Customer reviews and ratings on the Internet are increasing importance in the evaluation of products and services by potential customers. In certain sectors, it is even becoming a fundamental variable in the purchase decision. A recent Forrester study showed more than 30% of Internet users have evaluated products online, and that 70% of those studied end user generated reviews.

This trend will continue with the growth of Social Media and access to Information andCommunication Technologies (ICT). Consumers tend to trust the opinion of other consumers, especially those with prior experience of a product or service, rather than company marketing. The role of user comments is of particular importance when there is little differentiation between the product offers.

Sentiment Analysis and Opinion Mining are established, although nascent, fields of research, development and innovation. The goal is always broadly the same; to know “Who” is speaking about “What”, “When” and in “What sense”.

These factors have led to a burgeoning industry with a plethora of companies offering Sentiment Analysis services in Social Media. While most offer a generic service, in typically just one language, several companies have specialised offering services specific to tourism due to its bounded domain, demonstrable value, and the high level of adoption of Internet technologies by both suppliers and consumers.

It is also an application domain with limited scope and variation, and a high dependency on multilingual sentiment analysis and detection and classification of a wide range of common Named Entities.

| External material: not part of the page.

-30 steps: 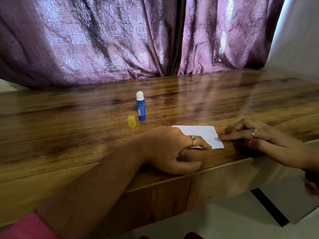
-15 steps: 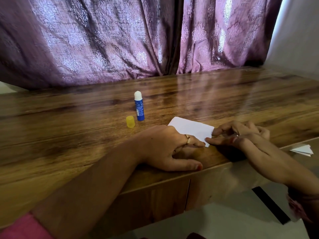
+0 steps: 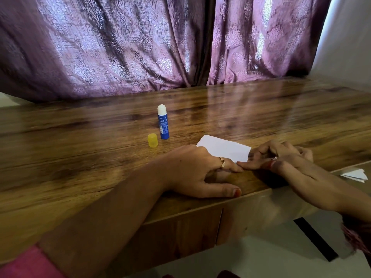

Named Entity Recognition and Classification (NERC) are important in determining roles. Once multilingualism and cultural skew are introduced, the complexity of the challenge increases manifold. OpeNER will create base technologies for Cross-lingual NERC and Sentiment Analysis that will enable industry users to both implement and contribute to a basic set of core technologies that all require and allow them to focus their efforts on providing tailored and innovative solutions at the rules and analysis levels.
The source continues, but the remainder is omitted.